Who Loves Cycling the Most in Australia ?
By Emma Chu
Australians love sports and outdoor activities, and cycling is always a popular choice. The report “Australia’s Top 20 Sports and Physical Activities” published in April 2019 by Sport Australia showed that cycling ranked no. 5. In another survey “2019 Australian Cycling Participation”, which was published in September, it was estimated there are around 3.43 million Australians riding in a typical week and 8.39 million in the past year. Bicycles are a common fixture in Australian households, with 57.2% of households owning at least one bicycle, and the majority of those households owning three or more.

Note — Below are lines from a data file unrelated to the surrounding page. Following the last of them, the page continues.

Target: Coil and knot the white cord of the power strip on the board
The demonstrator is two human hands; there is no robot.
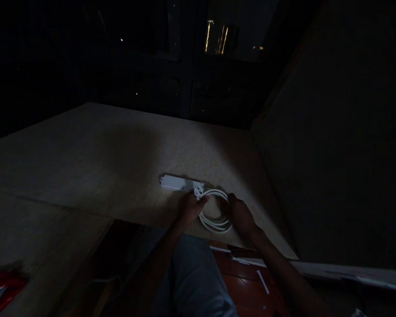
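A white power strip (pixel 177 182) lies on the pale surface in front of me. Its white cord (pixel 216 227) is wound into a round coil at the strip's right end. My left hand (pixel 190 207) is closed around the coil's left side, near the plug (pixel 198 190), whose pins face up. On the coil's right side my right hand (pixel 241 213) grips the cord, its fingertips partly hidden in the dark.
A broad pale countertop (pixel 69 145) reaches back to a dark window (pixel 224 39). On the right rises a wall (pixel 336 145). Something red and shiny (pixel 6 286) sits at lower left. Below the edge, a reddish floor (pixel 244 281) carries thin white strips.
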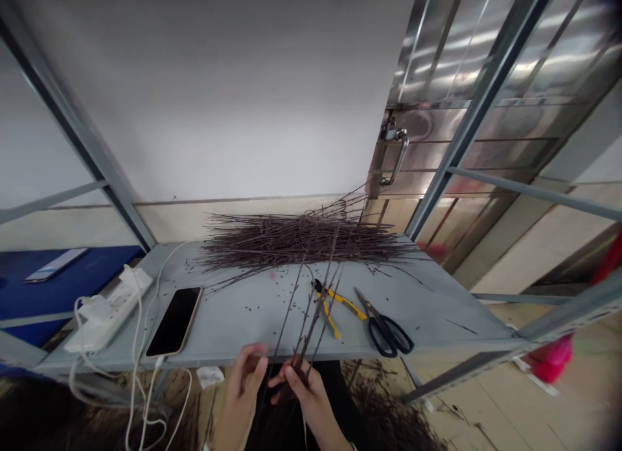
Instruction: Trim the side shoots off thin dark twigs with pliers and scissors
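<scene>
Dark brown twigs [311, 315] gripped upright by closed fingers [291, 374] of the right hand [304, 389] at the near edge of a grey metal shelf [243, 328]; left hand [245, 380] half-open just beside them; twig pile [301, 240] along the far edge.

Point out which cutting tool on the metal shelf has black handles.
The scissors, lying to the right, have black loop handles; the other tool, the yellow-handled cutters, has yellow grips.

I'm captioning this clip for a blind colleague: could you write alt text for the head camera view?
The right hand grips a few thin dark twigs upright, with the left hand beside them, at the edge of a grey metal shelf. A large twig pile lies behind. Yellow-handled pliers and black-handled scissors lie right; a smartphone and white power strip lie left.
</scene>
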`<state>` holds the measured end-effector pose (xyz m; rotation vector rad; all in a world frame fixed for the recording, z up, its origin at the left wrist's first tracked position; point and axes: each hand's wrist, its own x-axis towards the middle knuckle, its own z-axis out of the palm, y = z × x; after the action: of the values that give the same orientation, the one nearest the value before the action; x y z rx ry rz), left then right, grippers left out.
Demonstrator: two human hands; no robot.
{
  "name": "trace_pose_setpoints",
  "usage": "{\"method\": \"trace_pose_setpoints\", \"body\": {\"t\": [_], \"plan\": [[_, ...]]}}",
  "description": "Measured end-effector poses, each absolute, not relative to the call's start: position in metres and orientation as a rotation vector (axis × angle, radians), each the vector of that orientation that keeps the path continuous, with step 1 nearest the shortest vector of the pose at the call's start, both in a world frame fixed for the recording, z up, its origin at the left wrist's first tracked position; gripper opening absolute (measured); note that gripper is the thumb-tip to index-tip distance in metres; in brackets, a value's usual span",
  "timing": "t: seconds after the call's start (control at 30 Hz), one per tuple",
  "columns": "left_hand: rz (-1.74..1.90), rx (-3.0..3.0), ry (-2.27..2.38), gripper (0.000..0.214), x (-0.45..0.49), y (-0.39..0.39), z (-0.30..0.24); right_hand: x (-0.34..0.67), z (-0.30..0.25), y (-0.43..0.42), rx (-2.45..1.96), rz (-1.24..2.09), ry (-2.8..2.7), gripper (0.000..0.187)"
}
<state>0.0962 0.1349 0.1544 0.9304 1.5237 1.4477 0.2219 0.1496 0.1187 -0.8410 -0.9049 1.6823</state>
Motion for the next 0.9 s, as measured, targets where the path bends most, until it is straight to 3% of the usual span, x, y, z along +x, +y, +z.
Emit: {"method": "trace_pose_setpoints", "body": {"t": [0.23, 0.4, 0.63, 0.9], "plan": [[1.279, 1.278, 1.229, 0.028, 0.136, 0.201, 0.194, 0.229, 0.120, 0.146, -0.750, 1.747, -0.944, 0.041], [1.463, 0.955, 1.190, 0.046, 0.142, 0.207, 0.189, 0.234, 0.110, 0.141, -0.784, 1.692, -0.895, 0.040], [1.783, 0.717, 1.155, 0.041, 0.119, 0.199, 0.200, 0.243, 0.106, 0.140, -0.904, 1.581, -0.711, 0.046], [1.823, 0.778, 0.935, 0.042, 0.136, 0.183, 0.199, 0.241, 0.106, 0.163, -1.016, 1.616, -0.863, 0.051]]}}
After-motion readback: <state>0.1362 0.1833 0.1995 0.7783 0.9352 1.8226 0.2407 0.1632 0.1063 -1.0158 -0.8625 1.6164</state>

Do you know who loves cycling the most in Australia, though? The answer is not young people or high school students but 40+ middle aged males! This group is known as MAMILs (Middle-aged man in lycra). The profile by gender and age of the cycling population aged 15+ showed that males aged 35+ contributed 50% while females aged 35 to 54 contributed 20%. Based on age, young people aged 15 to 24 made up just 8% of the cycling population, people aged 25 to 34 only 15% while people aged 35 to 54 contributed almost 50%.

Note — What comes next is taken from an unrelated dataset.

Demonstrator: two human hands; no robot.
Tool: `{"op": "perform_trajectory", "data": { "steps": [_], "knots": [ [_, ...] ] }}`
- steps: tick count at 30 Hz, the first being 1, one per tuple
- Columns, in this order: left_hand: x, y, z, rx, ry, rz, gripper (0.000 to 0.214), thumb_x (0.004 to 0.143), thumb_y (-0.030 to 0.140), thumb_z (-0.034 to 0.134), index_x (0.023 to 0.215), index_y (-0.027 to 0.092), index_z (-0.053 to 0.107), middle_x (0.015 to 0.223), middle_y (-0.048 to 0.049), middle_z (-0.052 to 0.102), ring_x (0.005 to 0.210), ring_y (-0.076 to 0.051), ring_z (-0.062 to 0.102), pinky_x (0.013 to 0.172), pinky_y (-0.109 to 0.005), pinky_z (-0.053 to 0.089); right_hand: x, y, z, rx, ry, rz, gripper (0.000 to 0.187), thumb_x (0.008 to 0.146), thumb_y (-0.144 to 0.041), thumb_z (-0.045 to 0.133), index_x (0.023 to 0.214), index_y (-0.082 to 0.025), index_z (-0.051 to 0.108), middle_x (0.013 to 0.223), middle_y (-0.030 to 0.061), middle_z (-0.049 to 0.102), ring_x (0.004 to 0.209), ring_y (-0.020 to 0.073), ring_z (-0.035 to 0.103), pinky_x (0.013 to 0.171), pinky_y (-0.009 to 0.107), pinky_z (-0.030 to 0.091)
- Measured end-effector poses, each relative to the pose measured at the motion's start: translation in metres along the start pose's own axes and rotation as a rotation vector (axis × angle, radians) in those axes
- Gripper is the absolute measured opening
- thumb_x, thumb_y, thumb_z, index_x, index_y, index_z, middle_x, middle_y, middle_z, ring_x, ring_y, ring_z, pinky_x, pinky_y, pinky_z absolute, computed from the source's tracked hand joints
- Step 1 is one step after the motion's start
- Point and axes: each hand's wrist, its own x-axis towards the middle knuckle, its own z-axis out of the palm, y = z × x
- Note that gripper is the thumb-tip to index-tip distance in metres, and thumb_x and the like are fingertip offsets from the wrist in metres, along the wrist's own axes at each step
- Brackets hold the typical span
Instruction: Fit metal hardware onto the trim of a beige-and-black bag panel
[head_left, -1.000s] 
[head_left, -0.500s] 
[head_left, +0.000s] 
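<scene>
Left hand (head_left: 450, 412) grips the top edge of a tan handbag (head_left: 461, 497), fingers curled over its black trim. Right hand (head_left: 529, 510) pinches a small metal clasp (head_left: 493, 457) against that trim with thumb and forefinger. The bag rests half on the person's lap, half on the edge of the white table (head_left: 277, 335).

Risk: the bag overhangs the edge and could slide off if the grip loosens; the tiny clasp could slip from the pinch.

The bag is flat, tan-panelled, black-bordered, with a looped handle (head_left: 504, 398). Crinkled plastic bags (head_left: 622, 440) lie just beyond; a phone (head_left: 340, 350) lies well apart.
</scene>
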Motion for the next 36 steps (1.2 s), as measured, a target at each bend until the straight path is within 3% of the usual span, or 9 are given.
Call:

In terms of the motivation to participate in cycling, some people use a bicycle as transportation to go to work, go to school or to go shopping, while others are motivated to improve physical health or fitness. Some people participate in cycling for fun or enjoyment while some use it to make a living, such as food delivery services. If you tried to guess what the top motivation is, it wouldn’t be hard to get the right answer, because we all know Australians love sports. Despite gender, the top motivation to participate in cycling is physical health or fitness. Among all age groups, except high school students aged 15 to 17 who ride a bicycle for fun or enjoyment, the primary motivation is physical health or fitness, followed by a way of getting around.
For the participation levels, the median annual frequency was 52 times which is equal to once per week. The average annual frequency was 105 times which is equal to twice per week. In terms of duration of participation, the median duration was 60 minutes while the average duration was 91 minutes. Based on these numbers, Australian cyclists on average would ride a bicycle twice per week for one and half hours each time. We can assume that those middle aged men who are keen on cycling would have higher participation levels for frequency and/or duration. As a result, it’s very common to see middle age male cyclists on the road in Australia.
The “2019 Australian Cycling Participation” wasn’t all good news, however. This survey, which has been repeated biennially since March/April 2011, showed that over the eight years between 2011 and 2019 the cycling participation rate appeared to have declined steadily. Although cycling participation among those aged 30 and above has been relatively stable or increased, it appeared that young people, teenagers and children aged under 30 were responsible for the overall decline. This is a warning sign for the future of cycling in Australia.
To promote cycling and educate young people, Bicycle Network, the biggest bike riding organization in Australia, delivered a nationwide program “Ride2School Day” that encourages students to get physically active on their journey to school. To do this, they work with schools, students, parents and local government to cultivate active and healthy school communities. It is held annually in March. In 2019, more than 900 schools and around 370,000 students participated. Held annually in October, national “Ride2Work Day” is Australia’s largest celebration of commuter riding. Working together with companies and local governments, the main objective of the day is to normalize the idea of riding to work.
If the efforts to promote and encourage young people and children to ride a bicycle work, hopefully we can expect to see not only many middle age male cyclists on the road but also more and more young guns and girls riding a bike in Australia in the near future.